Grâce aux données récoltées sur plus de 5'000 volontaires, le Centre d’investigation et de recherche sur le sommeil (CIRS) entend mieux connaître la fréquence des troubles du sommeil dans la population, mais aussi leur impact sur la santé. Entretien avec son co-directeur, le Dr Raphaël Heinzer.
Le CIRS est actuellement très engagé dans l’étude HypnoLaus. En quoi consiste-t-elle?
Cette vaste étude initiée en 2009 nous sert à explorer trois questions principales: les caractéristiques générales du sommeil dans la population, la fréquence des troubles du sommeil et leur conséquence sur la santé. Nous cherchons une association entre les troubles du sommeil et des pathologies comme le diabète, l’hypertension, l’attaque cérébrale ou encore les problèmes psychiatriques.
Combien de personnes participent à l’étude?
Pour l’heure, plus de 5'000 personnes ont rempli un questionnaire sur leur sommeil et plus de 2'000 ont bénéficié d’un enregistrement de leur sommeil à domicile. Pour mener cette étude, nous profitons du nombre élevé de volontaires qui participent à l’étude CoLaus sur les problèmes cardio-vasculaires, à laquelle nous avons ajouté un volet sommeil. L’étude devrait se terminer d’ici l’an prochain. Sa force est qu’elle se base sur une population générale et des technologies d’enregistrement digitales. Auparavant, les études portaient uniquement sur des personnes directement concernées par les troubles du sommeil. Or, pour évaluer la fréquence des anomalies, il faut d’abord établir quelles sont les normes du sommeil au sein de la population générale.
A quels résultats êtes-vous parvenus jusqu’à présent?
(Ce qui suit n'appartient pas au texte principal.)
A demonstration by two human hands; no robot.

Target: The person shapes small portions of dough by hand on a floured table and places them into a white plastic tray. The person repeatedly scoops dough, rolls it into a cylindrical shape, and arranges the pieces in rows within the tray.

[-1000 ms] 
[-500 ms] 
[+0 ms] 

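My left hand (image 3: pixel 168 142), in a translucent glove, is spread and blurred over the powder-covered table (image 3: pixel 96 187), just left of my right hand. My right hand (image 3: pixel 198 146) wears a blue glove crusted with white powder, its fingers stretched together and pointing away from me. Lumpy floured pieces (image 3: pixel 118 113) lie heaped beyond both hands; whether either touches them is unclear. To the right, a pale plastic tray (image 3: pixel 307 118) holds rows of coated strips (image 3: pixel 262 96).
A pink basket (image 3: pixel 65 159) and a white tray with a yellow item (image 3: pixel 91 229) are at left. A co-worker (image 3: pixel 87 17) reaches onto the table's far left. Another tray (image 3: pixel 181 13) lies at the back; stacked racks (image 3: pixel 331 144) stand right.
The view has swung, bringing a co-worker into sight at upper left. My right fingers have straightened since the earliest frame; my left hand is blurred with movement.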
Plusieurs constats émergent déjà de cette étude. Par exemple, nous observons que les personnes mettent 17 à 18 minutes en moyenne pour s’endormir. Par ailleurs, la fréquence des apnées du sommeil est plus importante que ce que l’on pensait: elles touchent 9% à 14% des hommes et 3% à 6% des femmes entre 40 et 80 ans. Autre constat: un tiers des personnes interrogées se plaignent d’insomnies, ce qui confirme des chiffres déjà existants, et un cinquième prend au moins une fois par mois un médicament pour s’endormir, une proportion moindre en Suisse que dans les pays voisins. Enfin, nous observons une association significative entre la présence d’apnées du sommeil, l’hypertension et le diabète. Mais il faudra suivre les patients sur la durée pour le confirmer.
Le CIRS se spécialise justement dans l’étude des apnées du sommeil. Quels traitements avez-vous mis en place?
Nous essayons d’abord de comprendre les mécanismes qui mènent aux apnées du sommeil chez le patient, de façon à déterminer le traitement le plus approprié. Pour cela, nous stimulons les nerfs phréniques (les nerfs impliqués dans la respiration), ce qui reproduit l’effet d’une apnée du sommeil en situation d’éveil. Nous pouvons ainsi tester différents modes de traitement, par exemple la mise en place d’une prothèse qui agit sur la mandibule pour diminuer l’obstruction des voies aériennes. Nous testons également une caméra de reconnaissance faciale de pointe élaborée par le service d’anesthésiologie et l’EPFL: ce système innovant permet d’analyser des milliers de points sur le visage pour dépister la présence d’apnées du sommeil.
Un autre pôle de recherche du CIRS porte sur la narcolepsie. Quelles sont vos activités dans ce domaine?
La narcolepsie est une maladie impressionnante mais rare, avec une fréquence de 3 à 4 personnes sur 10'000 dans la population. Le co-directeur du CIRS, Mehdi Tafti, qui est professeur au Centre Intégratif de génomique de l’Université de Lausanne, et le Dr Haba Rubio analysent le registre européen des narcoleptiques. Dans ce cadre, nous essayons de déterminer les causes génétiques de cette pathologie.